_Task prompt:_ Among the lines of data below, reproduce only those from the one with "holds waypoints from" through the one with "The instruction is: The", exactly as they stand, both ends included.

---- Data in this exercise

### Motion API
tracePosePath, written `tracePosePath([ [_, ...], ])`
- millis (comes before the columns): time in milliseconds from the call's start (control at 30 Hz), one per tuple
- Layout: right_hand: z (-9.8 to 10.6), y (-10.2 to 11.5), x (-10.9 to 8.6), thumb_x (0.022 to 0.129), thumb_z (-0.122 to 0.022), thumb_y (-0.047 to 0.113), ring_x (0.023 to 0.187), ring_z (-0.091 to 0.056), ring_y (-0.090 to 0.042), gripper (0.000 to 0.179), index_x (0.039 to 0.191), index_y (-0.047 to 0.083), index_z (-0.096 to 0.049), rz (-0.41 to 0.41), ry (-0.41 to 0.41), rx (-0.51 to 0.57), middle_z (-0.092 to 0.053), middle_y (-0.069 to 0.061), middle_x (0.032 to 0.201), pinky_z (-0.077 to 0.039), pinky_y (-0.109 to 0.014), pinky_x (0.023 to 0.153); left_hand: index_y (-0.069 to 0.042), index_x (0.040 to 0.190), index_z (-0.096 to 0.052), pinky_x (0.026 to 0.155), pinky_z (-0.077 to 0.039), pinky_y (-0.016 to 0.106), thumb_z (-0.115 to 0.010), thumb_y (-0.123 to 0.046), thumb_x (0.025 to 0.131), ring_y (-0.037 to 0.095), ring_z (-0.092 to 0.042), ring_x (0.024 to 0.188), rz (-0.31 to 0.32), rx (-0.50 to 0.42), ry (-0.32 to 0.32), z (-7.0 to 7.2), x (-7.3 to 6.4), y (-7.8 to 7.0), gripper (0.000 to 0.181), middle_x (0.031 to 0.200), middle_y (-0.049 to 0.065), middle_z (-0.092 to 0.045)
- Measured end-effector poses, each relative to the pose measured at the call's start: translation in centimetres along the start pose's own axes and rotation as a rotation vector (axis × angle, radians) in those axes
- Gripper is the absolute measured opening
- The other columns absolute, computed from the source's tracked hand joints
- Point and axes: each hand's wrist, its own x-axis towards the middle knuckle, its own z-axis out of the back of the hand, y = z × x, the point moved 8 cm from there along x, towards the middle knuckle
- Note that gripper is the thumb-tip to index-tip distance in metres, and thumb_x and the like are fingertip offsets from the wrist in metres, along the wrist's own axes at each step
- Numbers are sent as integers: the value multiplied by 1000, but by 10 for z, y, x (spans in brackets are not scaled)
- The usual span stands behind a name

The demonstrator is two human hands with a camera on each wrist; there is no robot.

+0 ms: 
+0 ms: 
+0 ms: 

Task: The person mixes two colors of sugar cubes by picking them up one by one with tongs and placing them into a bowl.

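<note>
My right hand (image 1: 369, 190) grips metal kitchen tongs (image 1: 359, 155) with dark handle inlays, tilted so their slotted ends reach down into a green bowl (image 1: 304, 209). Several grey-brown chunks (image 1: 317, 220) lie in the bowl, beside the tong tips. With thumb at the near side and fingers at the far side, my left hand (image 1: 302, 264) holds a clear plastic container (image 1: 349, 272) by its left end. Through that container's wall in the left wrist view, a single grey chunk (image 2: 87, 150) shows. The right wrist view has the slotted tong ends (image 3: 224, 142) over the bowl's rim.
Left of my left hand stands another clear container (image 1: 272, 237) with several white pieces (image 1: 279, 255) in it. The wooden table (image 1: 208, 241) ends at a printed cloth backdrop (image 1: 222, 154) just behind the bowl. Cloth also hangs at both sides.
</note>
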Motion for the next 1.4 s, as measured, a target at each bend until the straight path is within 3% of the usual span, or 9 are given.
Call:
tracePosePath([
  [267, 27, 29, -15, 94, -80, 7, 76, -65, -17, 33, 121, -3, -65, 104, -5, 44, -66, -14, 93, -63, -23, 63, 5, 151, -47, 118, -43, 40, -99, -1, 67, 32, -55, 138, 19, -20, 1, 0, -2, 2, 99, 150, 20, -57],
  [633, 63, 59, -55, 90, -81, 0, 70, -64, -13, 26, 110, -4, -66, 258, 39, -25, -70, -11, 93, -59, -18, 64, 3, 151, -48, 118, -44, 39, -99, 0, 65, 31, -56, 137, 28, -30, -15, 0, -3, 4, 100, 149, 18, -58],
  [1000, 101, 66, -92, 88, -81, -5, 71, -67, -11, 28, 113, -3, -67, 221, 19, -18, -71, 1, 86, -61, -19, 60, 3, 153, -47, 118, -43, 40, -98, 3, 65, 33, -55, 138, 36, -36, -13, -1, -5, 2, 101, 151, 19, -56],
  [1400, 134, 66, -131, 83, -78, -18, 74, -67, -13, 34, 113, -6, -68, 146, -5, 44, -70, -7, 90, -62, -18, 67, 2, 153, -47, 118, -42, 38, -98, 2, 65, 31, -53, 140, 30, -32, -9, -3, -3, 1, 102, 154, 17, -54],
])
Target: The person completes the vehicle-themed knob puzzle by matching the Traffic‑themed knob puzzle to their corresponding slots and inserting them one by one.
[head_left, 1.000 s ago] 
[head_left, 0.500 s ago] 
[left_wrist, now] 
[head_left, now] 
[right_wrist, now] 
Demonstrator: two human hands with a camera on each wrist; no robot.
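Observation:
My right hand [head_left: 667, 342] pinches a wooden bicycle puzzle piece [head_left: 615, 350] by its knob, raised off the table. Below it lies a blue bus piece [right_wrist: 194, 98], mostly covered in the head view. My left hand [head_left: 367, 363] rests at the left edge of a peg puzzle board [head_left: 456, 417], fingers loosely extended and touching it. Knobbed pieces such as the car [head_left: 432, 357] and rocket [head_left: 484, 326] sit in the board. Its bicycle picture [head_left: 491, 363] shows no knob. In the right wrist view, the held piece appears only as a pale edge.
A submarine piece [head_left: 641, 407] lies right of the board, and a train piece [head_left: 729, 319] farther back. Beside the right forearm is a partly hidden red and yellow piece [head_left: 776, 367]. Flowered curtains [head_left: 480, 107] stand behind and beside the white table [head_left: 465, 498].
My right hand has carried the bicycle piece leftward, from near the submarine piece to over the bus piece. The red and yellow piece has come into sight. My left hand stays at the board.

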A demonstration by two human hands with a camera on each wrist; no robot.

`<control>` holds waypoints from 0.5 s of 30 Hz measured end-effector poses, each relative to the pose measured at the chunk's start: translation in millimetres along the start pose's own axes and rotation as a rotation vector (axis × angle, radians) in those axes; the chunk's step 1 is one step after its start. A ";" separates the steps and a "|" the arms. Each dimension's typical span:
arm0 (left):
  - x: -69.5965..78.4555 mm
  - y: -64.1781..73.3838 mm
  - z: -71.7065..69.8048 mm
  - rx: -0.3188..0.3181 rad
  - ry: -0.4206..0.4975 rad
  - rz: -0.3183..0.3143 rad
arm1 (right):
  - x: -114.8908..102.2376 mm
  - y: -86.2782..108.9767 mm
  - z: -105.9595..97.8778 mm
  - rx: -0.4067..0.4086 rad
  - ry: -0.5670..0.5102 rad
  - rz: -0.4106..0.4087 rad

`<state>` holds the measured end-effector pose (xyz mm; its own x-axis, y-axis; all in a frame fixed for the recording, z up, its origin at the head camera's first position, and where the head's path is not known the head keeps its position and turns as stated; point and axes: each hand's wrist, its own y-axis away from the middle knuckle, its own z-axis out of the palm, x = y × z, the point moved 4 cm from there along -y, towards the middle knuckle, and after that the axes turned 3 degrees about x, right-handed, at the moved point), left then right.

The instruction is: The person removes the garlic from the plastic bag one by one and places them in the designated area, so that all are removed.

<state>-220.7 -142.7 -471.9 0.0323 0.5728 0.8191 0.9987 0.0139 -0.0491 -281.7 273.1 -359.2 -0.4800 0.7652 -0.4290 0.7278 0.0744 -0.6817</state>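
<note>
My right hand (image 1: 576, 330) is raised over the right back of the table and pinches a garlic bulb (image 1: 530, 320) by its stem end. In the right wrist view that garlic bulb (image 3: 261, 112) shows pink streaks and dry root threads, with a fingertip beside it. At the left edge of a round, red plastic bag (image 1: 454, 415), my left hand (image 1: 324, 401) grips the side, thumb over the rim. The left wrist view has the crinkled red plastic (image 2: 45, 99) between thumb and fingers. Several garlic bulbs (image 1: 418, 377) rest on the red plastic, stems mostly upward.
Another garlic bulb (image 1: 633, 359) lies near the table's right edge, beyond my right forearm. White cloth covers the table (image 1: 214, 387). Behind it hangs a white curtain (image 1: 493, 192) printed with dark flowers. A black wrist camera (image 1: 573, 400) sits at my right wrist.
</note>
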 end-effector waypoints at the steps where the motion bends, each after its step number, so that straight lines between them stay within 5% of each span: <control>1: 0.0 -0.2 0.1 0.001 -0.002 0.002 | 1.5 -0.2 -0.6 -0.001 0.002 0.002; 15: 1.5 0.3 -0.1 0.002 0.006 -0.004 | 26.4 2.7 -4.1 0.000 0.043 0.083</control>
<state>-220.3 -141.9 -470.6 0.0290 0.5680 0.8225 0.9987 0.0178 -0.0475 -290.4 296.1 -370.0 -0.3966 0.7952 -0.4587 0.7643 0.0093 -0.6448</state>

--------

_Your response:_
`<control>` holds waypoints from 0.5 s of 30 Hz measured end-effector poses, each relative to the pose measured at the chunk's start: translation in millimetres along the start pose's own axes and rotation as a rotation vector (axis × angle, radians) in those axes; the chunk's step 1 is one step after its start. A ";" separates the steps and a "|" the arms. Each dimension's typical span:
arm0 (left):
  - x: -69.5965..78.4555 mm
  - y: -64.1781..73.3838 mm
  - z: -71.7065..69.8048 mm
  - rx: -0.3188..0.3181 rad
  - ry: -0.4206..0.4975 rad
  - rz: -0.3183..0.3143 rad
arm1 (right):
  - x: -114.8908..102.2376 mm
  - y: -86.2782..108.9767 mm
  - z: -105.9595..97.8778 mm
  - rx: -0.4067..0.4086 rad
  - ry: -0.5670..0.5102 rad
  - rz: -0.4106..0.4087 rad

`<state>` holds the measured end-effector pose (xyz mm; its own x-axis, y-axis; all in a frame fixed for the recording, z up, its origin at the head camera's first position, and where the head's path is not known the head keeps its position and turns as stated; point and axes: each hand's wrist, its own y-axis away from the middle knuckle, its own z-axis out of the palm, x = y × z, the point moved 4 cm from there along -y, towards the middle knuckle, and after that the axes turned 3 degrees about x, right-handed, at the moved point), left then right.

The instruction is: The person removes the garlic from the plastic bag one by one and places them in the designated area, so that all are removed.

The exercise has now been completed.